The linear regression model shows that there is a positive correlation between the year and the average temperature, indicating a trend of increasing temperatures over time.
The model’s performance is reasonable, with an R2 score of about 0.38, suggesting that approximately 38% of the variation in average temperature can be explained by the year.

5. Seasonality Analysis

I will now conduct a seasonality analysis to understand how temperature patterns change throughout the year.

I grouped the data by month and calculate the mean temperature for each month.
After I visualized the average temperature over the months using a line plot.

# Group the data by month and calculate the mean temperature for each month
data_monthly = data.groupby('MONTH').mean().reset_index()
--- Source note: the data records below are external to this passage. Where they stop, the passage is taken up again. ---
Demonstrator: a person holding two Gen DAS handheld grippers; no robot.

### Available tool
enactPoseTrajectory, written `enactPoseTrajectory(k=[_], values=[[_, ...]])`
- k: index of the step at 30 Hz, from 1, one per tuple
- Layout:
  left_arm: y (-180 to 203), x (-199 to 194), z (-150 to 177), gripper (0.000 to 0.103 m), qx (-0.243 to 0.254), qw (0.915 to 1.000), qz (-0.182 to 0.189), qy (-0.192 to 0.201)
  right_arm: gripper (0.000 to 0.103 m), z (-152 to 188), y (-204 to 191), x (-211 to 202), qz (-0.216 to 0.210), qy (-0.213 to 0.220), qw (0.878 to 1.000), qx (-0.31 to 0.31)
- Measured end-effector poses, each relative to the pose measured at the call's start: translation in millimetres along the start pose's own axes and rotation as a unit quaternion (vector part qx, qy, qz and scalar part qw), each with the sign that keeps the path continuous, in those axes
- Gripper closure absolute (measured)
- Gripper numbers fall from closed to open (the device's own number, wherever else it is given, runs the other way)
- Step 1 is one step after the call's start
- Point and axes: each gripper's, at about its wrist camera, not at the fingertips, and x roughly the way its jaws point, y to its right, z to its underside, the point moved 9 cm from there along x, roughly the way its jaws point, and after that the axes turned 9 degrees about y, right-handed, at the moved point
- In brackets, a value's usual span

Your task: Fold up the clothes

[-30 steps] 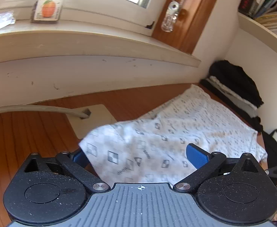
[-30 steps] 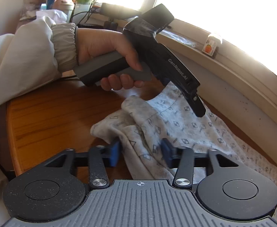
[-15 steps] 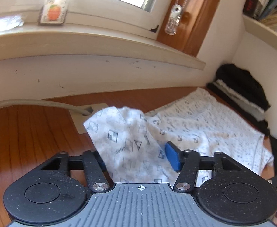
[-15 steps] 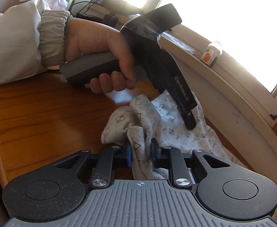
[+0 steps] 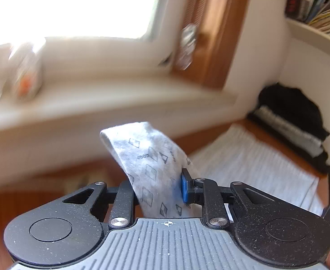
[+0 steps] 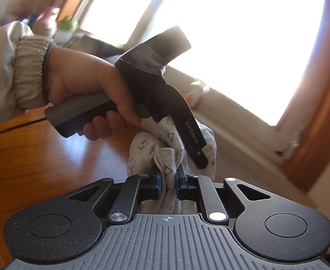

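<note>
A white garment (image 5: pixel 146 157) printed with small grey squares has one edge lifted, and the rest of it (image 5: pixel 255 164) lies flat on the wooden table (image 6: pixel 41 157). The jaws of my left gripper (image 5: pixel 158 186) are closing, and its blue pad (image 5: pixel 184 189) presses on the raised strip of fabric. In the right wrist view, bunched folds of the garment (image 6: pixel 142 146) are pinched by my right gripper (image 6: pixel 167 180), whose jaws are also closing. Just beyond it, the left gripper (image 6: pixel 199 157) points down into the same bunch, held by a person's hand (image 6: pixel 86 85).
A stack of dark folded clothes (image 5: pixel 295 117) sits at the table's far right corner. The window sill (image 5: pixel 97 103) runs along the back and carries a small carton (image 5: pixel 27 72). A shelf of books (image 5: pixel 318 4) is at the upper right. Bottles (image 6: pixel 47 22) stand far left.
Both grippers have narrowed from open onto the garment's edge. Both have risen, lifting that edge off the table, and the views tilt up toward the window.
</note>
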Motion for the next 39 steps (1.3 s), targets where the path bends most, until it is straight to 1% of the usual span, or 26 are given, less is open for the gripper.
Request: enactPoseTrajectory(k=[3, 5, 6, 7, 8, 9, 10, 11, 12, 14, 15, 16, 21, 23, 25, 27, 28, 29, 30, 32, 33, 34, 35, 36, 37, 39], values=[[60, 35, -43, 0.079, 0.023, 0.9993, 0.029, 0.011, 0.09, -1, 61, -28, 0.055, 0.011, 0.998, 0.022], [102, 66, -65, 0.076, 0.025, 0.9987, 0.045, 0.007, 0.09, 10, 107, -51, 0.092, 0.007, 0.994, 0.055], [121, 82, -74, 0.068, 0.022, 0.9985, 0.05, 0.005, 0.09, 21, 129, -63, 0.11, 0.0, 0.991, 0.078], [137, 96, -81, 0.056, 0.019, 0.9985, 0.052, 0.005, 0.09, 36, 152, -75, 0.128, -0.009, 0.986, 0.105], [150, 105, -86, 0.048, 0.018, 0.9984, 0.053, 0.011, 0.087, 56, 172, -86, 0.144, -0.024, 0.98, 0.136], [158, 111, -87, 0.031, 0.017, 0.9982, 0.057, 0.015, 0.084, 80, 191, -96, 0.158, -0.043, 0.972, 0.17], [163, 116, -85, 0.026, 0.015, 0.9977, 0.064, 0.015, 0.073, 100, 204, -104, 0.17, -0.058, 0.964, 0.196], [169, 121, -82, 0.025, 0.013, 0.9972, 0.072, 0.015, 0.066, 116, 212, -110, 0.18, -0.069, 0.957, 0.216], [171, 126, -77, 0.025, 0.012, 0.9969, 0.077, 0.012, 0.065, 132, 220, -117, 0.19, -0.079, 0.95, 0.235], [164, 131, -59, 0.025, 0.015, 0.9972, 0.073, 0.0, 0.062, 164, 236, -131, 0.21, -0.1, 0.933, 0.274], [160, 133, -50, 0.024, 0.018, 0.9975, 0.069, -0.005, 0.06, 173, 243, -136, 0.217, -0.102, 0.927, 0.287], [154, 134, -40, 0.024, 0.02, 0.9977, 0.063, -0.011, 0.055, 174, 246, -138, 0.221, -0.096, 0.925, 0.294], [115, 133, -1, 0.023, 0.01, 0.9988, 0.039, -0.028, 0.051, 174, 244, -119, 0.194, -0.097, 0.924, 0.314], [99, 132, 11, 0.023, 0.001, 0.9991, 0.03, -0.031, 0.051, 180, 241, -122, 0.179, -0.11, 0.923, 0.321], [85, 130, 18, 0.022, -0.012, 0.9991, 0.029, -0.029, 0.052, 185, 236, -112, 0.168, -0.125, 0.922, 0.325], [74, 129, 23, 0.022, -0.022, 0.999, 0.032, -0.025, 0.079, 187, 233, -108, 0.157, -0.133, 0.923, 0.325], [71, 128, 23, 0.022, -0.024, 0.9989, 0.033, -0.023, 0.083, 185, 234, -111, 0.157, -0.131, 0.924, 0.322], [68, 128, 24, 0.021, -0.026, 0.9988, 0.035, -0.02, 0.091, 177, 238, -119, 0.164, -0.12, 0.926, 0.318], [66, 127, 24, 0.021, -0.028, 0.9988, 0.037, -0.018, 0.091, 167, 243, -130, 0.174, -0.106, 0.926, 0.319], [61, 126, 25, 0.02, -0.031, 0.9985, 0.043, -0.013, 0.088, 157, 251, -152, 0.187, -0.091, 0.92, 0.332], [60, 126, 25, 0.019, -0.034, 0.9982, 0.049, -0.01, 0.084, 161, 251, -157, 0.19, -0.107, 0.918, 0.331], [60, 128, 26, 0.019, -0.037, 0.9977, 0.056, -0.008, 0.072, 170, 250, -158, 0.196, -0.131, 0.917, 0.322], [60, 129, 27, 0.019, -0.04, 0.9971, 0.065, -0.007, 0.063, 179, 249, -157, 0.205, -0.156, 0.915, 0.312], [59, 130, 29, 0.019, -0.042, 0.9966, 0.071, -0.007, 0.062, 186, 248, -158, 0.218, -0.174, 0.913, 0.299], [59, 132, 31, 0.019, -0.042, 0.9963, 0.075, -0.008, 0.062, 186, 247, -159, 0.229, -0.179, 0.912, 0.288], [58, 135, 34, 0.019, -0.032, 0.9965, 0.076, -0.013, 0.059, 177, 243, -161, 0.242, -0.168, 0.915, 0.274]])
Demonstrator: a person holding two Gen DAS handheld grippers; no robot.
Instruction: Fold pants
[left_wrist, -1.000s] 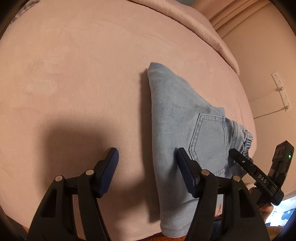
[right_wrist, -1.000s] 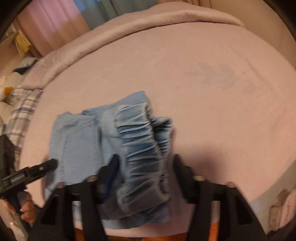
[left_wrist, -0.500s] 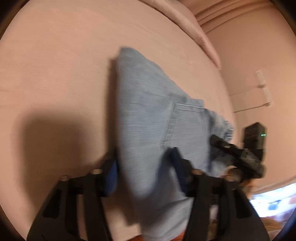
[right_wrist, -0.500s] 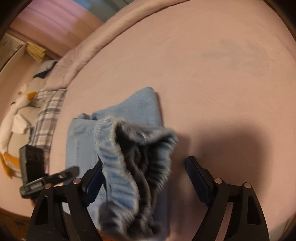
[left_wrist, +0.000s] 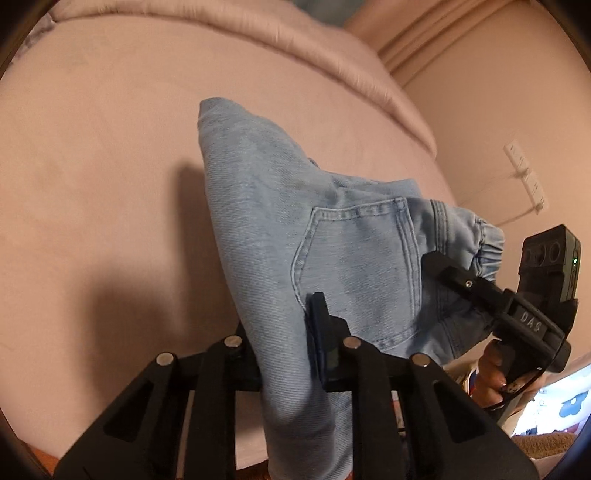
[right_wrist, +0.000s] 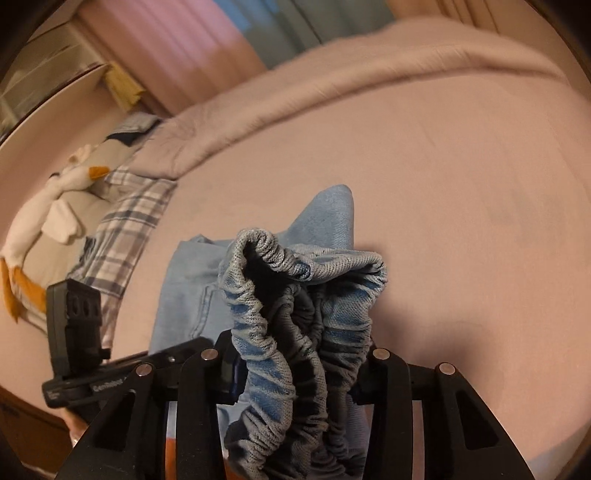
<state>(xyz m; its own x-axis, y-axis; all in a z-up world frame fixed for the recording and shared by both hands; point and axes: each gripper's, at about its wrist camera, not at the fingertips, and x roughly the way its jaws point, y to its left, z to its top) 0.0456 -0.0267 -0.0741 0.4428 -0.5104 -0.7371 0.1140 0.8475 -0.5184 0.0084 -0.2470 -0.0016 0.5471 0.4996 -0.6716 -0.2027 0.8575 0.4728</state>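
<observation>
1. My left gripper (left_wrist: 284, 332) is pinching the folded edge of the pants (left_wrist: 332, 236), centre-bottom of the left view.
2. My right gripper (right_wrist: 299, 373) is clamped on the bunched elastic waistband (right_wrist: 295, 295) (lower centre, right view).
3. Pants lifted partly off the pink bed (left_wrist: 92, 166), back pocket (left_wrist: 354, 266) facing up.
4. Plush goose (right_wrist: 48, 199) at left edge.

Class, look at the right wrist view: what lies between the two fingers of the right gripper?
In the right wrist view, the gathered elastic waistband of the light-blue jeans fills the gap in the right gripper, which is shut on it.
</observation>
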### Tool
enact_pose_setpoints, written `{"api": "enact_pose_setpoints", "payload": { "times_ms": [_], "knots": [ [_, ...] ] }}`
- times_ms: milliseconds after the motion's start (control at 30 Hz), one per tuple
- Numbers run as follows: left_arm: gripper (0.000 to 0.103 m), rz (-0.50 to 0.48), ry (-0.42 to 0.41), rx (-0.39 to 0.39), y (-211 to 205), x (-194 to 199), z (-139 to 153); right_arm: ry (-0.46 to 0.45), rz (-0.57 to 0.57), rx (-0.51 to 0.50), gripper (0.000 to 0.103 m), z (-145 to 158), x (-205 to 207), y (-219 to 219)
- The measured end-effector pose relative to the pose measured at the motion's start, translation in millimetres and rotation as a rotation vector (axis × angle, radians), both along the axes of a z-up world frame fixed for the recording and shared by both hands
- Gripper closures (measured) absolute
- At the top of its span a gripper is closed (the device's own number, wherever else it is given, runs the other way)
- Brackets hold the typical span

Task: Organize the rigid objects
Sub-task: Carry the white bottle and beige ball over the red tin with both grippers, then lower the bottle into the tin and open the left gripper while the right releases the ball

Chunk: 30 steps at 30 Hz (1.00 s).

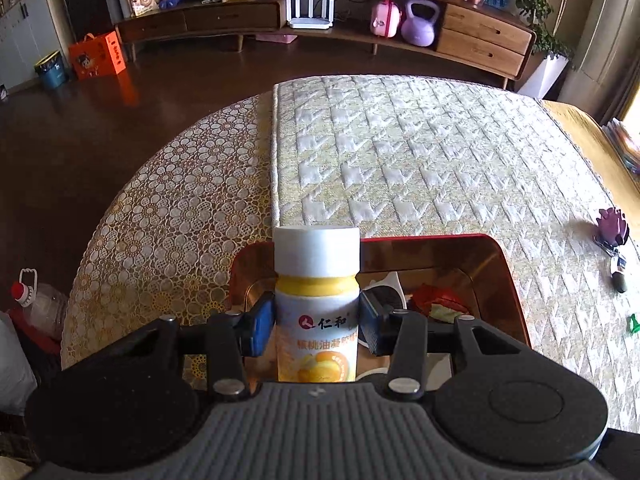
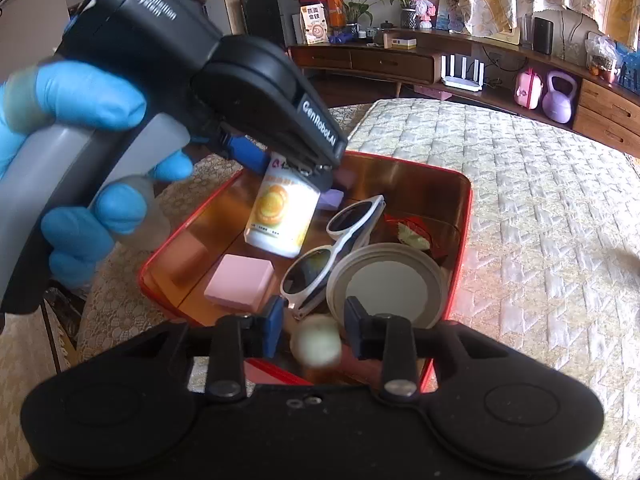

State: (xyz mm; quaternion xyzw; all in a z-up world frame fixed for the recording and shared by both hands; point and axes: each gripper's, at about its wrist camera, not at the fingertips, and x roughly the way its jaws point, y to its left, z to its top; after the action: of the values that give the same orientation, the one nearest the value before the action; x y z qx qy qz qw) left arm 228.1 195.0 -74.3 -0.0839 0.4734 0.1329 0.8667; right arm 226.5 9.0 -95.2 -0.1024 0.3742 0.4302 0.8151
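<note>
While the red tin [image 2: 460, 216] fills mid-frame, the left gripper [image 1: 316, 326] clamps a supplement bottle [image 1: 316, 308] above it.
Bottle label reads "仁和"; the gripper body, upper left in the right wrist view, reads "GenRoboAI". Only that view shows the tin's white sunglasses [image 2: 332, 252], round mirror [image 2: 386, 284] and pink block [image 2: 240, 280]. The right gripper [image 2: 314, 330] is parted around a blurred pale ball [image 2: 316, 346]; grip unclear.
</note>
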Motion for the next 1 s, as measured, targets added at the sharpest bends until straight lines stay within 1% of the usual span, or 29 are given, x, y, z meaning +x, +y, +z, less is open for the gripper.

# Create a line plot to visualize the average temperature over the months
plt.figure(figsize=(10, 6))
sns.lineplot(x='MONTH', y='TAVG', data=data_monthly)
plt.title('Average Temperature by Month')
plt.xlabel('Month')
plt.ylabel('Average Temperature (°C)')
plt.xticks(ticks=range(1, 13), labels=['Jan', 'Feb', 'Mar', 'Apr', 'May', 'Jun', 'Jul', 'Aug', 'Sep', 'Oct', 'Nov', 'Dec'])
plt.grid(True)
plt.show()

I also created an heatmap to visualize the average temperature for each month across the years.

# Heatmap of monthly average temperatures
avg_temp_monthly = data.pivot_table(values='TAVG', index='MONTH', columns='YEAR').round(0)
plt.figure(figsize=(15, 10))
sns.heatmap(avg_temp_monthly, cmap='coolwarm', annot=True, fmt=".0f", annot_kws={'size': 10})
plt.title('Monthly Average Temperature Across Years')
plt.xlabel('Year')
plt.ylabel('Month')
plt.show()

The seasonality analysis reveals a clear pattern of temperatures varying with the seasons, with higher temperatures in the summer months (June to September) and lower temperatures in the winter months (December to February).
The heatmap shows how the average temperature for each month has changed over the years, with some indication of rising temperatures over time.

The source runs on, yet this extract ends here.